**Task directions:**
Apart from the pictures, every entry should be reproduced exactly.

*** Opening of Supplied material ***

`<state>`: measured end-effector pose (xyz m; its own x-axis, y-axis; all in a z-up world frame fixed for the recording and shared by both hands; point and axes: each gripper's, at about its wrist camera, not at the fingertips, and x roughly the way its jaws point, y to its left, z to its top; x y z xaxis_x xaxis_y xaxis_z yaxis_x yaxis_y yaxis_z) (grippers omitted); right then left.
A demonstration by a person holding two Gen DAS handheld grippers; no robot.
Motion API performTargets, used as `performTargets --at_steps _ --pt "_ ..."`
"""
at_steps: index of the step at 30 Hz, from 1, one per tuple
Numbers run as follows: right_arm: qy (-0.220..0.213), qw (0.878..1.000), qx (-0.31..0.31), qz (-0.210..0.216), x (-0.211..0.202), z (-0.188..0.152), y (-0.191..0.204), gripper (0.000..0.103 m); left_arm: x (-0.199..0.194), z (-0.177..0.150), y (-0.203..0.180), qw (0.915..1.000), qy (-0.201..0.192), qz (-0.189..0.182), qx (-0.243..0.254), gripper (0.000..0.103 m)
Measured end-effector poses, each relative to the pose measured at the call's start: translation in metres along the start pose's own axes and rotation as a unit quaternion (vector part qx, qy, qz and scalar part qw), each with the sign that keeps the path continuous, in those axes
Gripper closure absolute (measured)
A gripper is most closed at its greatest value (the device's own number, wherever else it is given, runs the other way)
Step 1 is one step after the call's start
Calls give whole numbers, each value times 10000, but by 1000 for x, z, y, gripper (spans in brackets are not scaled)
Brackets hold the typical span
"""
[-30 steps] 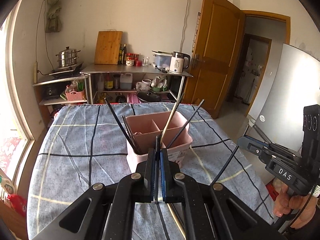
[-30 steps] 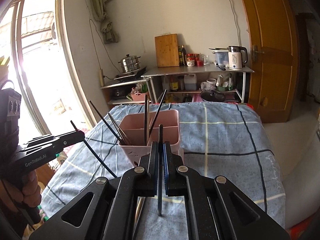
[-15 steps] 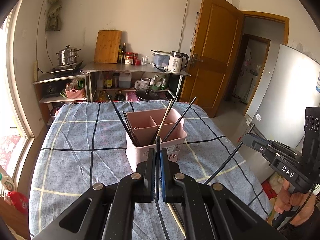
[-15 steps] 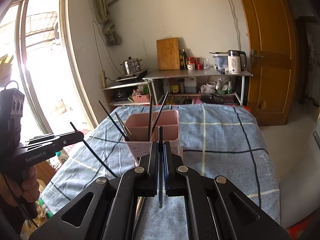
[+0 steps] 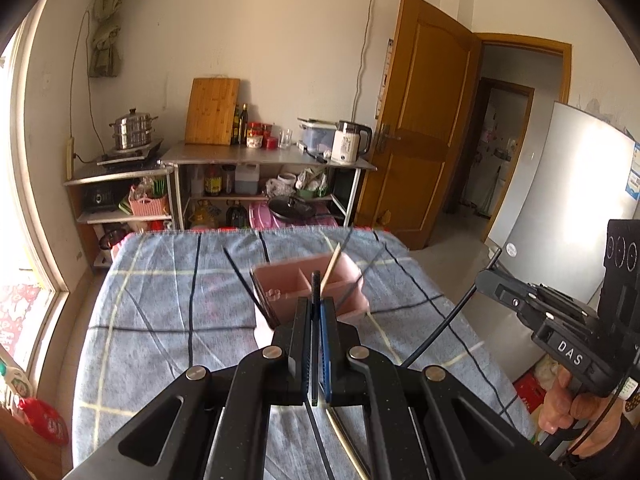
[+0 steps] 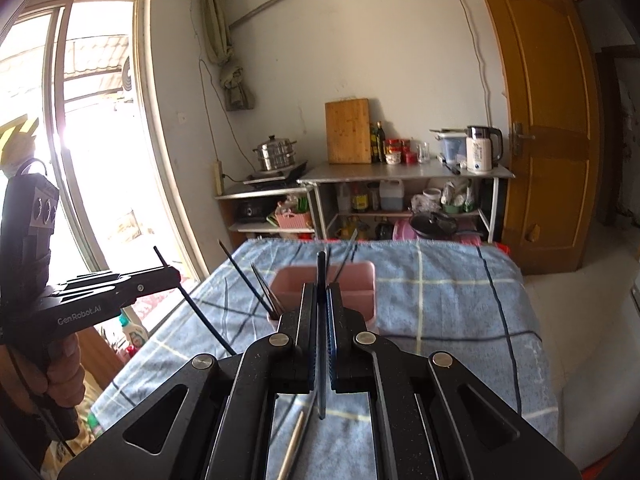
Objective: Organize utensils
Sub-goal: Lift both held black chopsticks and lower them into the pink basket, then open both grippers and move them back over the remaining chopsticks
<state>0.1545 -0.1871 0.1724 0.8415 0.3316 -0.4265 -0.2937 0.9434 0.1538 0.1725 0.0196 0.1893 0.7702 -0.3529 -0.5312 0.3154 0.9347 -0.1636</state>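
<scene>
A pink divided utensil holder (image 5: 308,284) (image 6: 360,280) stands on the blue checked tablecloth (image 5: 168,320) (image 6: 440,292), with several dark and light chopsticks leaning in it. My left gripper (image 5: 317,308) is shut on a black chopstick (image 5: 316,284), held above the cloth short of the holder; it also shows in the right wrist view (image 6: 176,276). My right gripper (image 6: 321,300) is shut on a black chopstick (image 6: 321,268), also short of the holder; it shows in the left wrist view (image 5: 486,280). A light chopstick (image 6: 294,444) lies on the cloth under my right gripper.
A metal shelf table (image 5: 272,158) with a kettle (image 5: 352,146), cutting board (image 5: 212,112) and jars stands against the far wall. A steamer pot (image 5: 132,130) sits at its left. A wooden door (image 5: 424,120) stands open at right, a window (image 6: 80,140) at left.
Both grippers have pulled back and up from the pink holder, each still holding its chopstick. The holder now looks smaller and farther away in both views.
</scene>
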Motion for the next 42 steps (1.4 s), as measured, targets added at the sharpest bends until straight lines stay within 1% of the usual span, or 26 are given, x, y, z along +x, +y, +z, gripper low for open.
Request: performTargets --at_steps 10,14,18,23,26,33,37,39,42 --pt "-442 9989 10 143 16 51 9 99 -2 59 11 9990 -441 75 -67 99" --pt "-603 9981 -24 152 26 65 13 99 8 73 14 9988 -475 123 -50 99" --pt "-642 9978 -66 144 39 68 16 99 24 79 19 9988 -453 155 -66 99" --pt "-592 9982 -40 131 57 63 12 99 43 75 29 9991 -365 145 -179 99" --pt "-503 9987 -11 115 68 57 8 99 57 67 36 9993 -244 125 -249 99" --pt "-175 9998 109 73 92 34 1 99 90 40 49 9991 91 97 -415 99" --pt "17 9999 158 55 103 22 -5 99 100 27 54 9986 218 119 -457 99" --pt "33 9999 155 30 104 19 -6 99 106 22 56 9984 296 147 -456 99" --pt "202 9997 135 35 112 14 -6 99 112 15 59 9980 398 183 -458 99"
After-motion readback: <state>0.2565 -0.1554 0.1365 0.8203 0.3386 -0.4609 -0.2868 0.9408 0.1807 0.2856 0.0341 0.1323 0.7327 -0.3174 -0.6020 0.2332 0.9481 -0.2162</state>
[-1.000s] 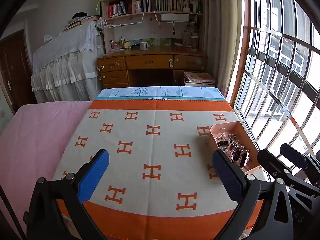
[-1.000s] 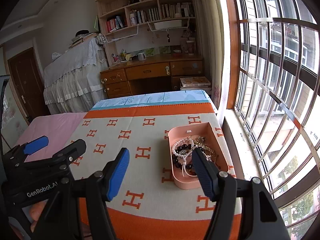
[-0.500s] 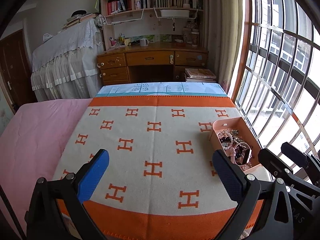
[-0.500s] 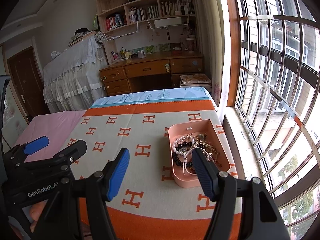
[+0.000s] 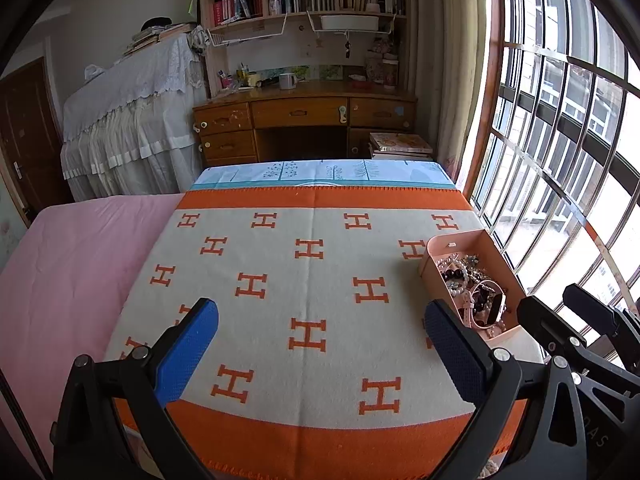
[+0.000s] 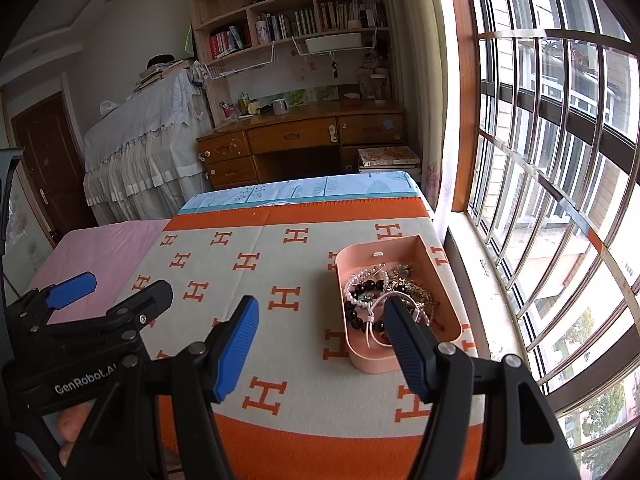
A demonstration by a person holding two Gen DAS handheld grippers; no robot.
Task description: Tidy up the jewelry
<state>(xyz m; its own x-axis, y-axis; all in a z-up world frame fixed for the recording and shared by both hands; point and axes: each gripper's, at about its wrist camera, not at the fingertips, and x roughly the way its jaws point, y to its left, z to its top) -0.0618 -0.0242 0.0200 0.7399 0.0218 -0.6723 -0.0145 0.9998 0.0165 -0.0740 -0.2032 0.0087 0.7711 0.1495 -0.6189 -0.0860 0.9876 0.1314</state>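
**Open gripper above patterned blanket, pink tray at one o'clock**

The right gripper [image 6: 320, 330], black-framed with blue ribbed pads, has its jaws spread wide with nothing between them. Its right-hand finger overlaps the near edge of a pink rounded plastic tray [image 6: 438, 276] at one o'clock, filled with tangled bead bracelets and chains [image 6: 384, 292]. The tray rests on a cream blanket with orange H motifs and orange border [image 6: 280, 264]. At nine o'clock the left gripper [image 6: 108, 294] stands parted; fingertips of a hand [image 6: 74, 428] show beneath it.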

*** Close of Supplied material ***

**Response:**
`<state>`: measured end-effector pose (xyz m; its own x-axis, y-axis; all in a z-up world frame fixed for the recording and shared by both hands; point and axes: each gripper's, at about its wrist camera, not at the fingertips, and x roughly the way its jaws point, y to its left, z to its top; x y z xaxis_x xaxis_y xaxis_z yaxis_x yaxis_y yaxis_z) (grippers omitted); right then left.
A demonstration by a person holding two Gen DAS handheld grippers; no robot.
Motion API performTargets, used as `performTargets --at_steps _ --pt "_ ..."`
"""
at_steps: index of the step at 30 Hz, from 1, one per tuple
Numbers run as follows: right_arm: qy (-0.220..0.213), qw (0.878..1.000), qx (-0.31..0.31), qz (-0.210..0.216), x (-0.211..0.202), z (-0.188..0.152), y (-0.191..0.204), gripper (0.000..0.103 m); left_arm: x (-0.199..0.194), z (-0.177..0.150), y (-0.203..0.180), qw (0.915..1.000), qy (-0.201..0.192), qz (-0.189..0.182), qx (-0.243..0.254), gripper (0.000..0.103 m)
Measured end-effector poses, each relative to the pose measured at the call's start: translation in metres along the start pose's own axes and rotation as a unit quaternion (vector part qx, qy, qz and scalar part qw), each with the sign that keeps the path continuous, in those axes
Gripper closure absolute (measured)
A gripper is most closed at its greatest value (the device's own number, wherever else it is given, runs the other way)
Step 1 is one step after the call's start
Calls give whole numbers, each value times 10000, but by 1000 for x, z, y, gripper (spans in brackets are not scaled)
Brackets hold the typical span
"""
[-30 steps] 
[-30 steps] 
[-15 steps] 
[-15 steps] 
[+0 steps] 
[+0 steps] 
Objective: Organize utensils
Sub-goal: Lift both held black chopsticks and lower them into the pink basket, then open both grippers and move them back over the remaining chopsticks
<state>0.1545 -0.1871 0.1724 0.8415 0.3316 -0.4265 -0.2937 0.9434 0.1538 0.1725 0.0196 0.1893 0.7702 -0.3529 -0.5312 0.3154 0.9347 -0.1636</state>
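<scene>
A pink divided utensil holder (image 5: 308,284) (image 6: 360,280) stands on the blue checked tablecloth (image 5: 168,320) (image 6: 440,292), with several dark and light chopsticks leaning in it. My left gripper (image 5: 317,308) is shut on a black chopstick (image 5: 316,284), held above the cloth short of the holder; it also shows in the right wrist view (image 6: 176,276). My right gripper (image 6: 321,300) is shut on a black chopstick (image 6: 321,268), also short of the holder; it shows in the left wrist view (image 5: 486,280). A light chopstick (image 6: 294,444) lies on the cloth under my right gripper.
A metal shelf table (image 5: 272,158) with a kettle (image 5: 352,146), cutting board (image 5: 212,112) and jars stands against the far wall. A steamer pot (image 5: 132,130) sits at its left. A wooden door (image 5: 424,120) stands open at right, a window (image 6: 80,140) at left.
Both grippers have pulled back and up from the pink holder, each still holding its chopstick. The holder now looks smaller and farther away in both views.
</scene>
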Motion for the next 42 steps (1.4 s), as measured, targets added at the sharpest bends until straight lines stay within 1% of the usual span, or 26 are given, x, y, z along +x, +y, +z, gripper low for open.
Request: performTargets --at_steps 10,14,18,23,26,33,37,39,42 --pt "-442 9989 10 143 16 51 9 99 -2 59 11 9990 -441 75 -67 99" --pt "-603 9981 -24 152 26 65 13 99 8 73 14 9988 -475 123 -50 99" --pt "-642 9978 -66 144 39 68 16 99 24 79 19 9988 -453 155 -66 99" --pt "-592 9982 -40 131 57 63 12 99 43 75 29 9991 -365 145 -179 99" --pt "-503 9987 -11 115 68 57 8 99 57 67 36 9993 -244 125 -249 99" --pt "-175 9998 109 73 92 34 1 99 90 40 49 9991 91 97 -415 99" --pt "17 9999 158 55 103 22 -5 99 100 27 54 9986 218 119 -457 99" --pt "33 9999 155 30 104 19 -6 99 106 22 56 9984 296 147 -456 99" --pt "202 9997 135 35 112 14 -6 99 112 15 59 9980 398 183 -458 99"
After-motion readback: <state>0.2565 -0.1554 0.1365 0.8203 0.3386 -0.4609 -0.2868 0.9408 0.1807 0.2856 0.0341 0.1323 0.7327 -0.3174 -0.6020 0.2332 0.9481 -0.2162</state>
[-1.000s] 
[-1.000s] 
[-0.500s] 
[-0.500s] 
[+0.000s] 
[+0.000s] 
A demonstration by a person holding two Gen DAS handheld grippers; no robot.
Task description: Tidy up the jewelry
<state>(xyz m; its own x-axis, y-axis; all in a z-up world frame fixed for the recording and shared by both hands; point and axes: each gripper's, at about its wrist camera, not at the fingertips, and x roughly the way its jaws point, y to its left, z to its top) -0.0618 -0.0242 0.0200 0.7399 0.0218 -0.6723 -0.0145 0.9998 0.0165 -0.0740 -0.2032 0.0087 0.7711 0.1495 -0.6189 -0.0860 0.9876 0.1314</state>
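**Open gripper above patterned blanket, pink tray at one o'clock**

The right gripper [image 6: 320, 330], black-framed with blue ribbed pads, has its jaws spread wide with nothing between them. Its right-hand finger overlaps the near edge of a pink rounded plastic tray [image 6: 438, 276] at one o'clock, filled with tangled bead bracelets and chains [image 6: 384, 292]. The tray rests on a cream blanket with orange H motifs and orange border [image 6: 280, 264]. At nine o'clock the left gripper [image 6: 108, 294] stands parted; fingertips of a hand [image 6: 74, 428] show beneath it.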

With the answer given, the exercise is closed.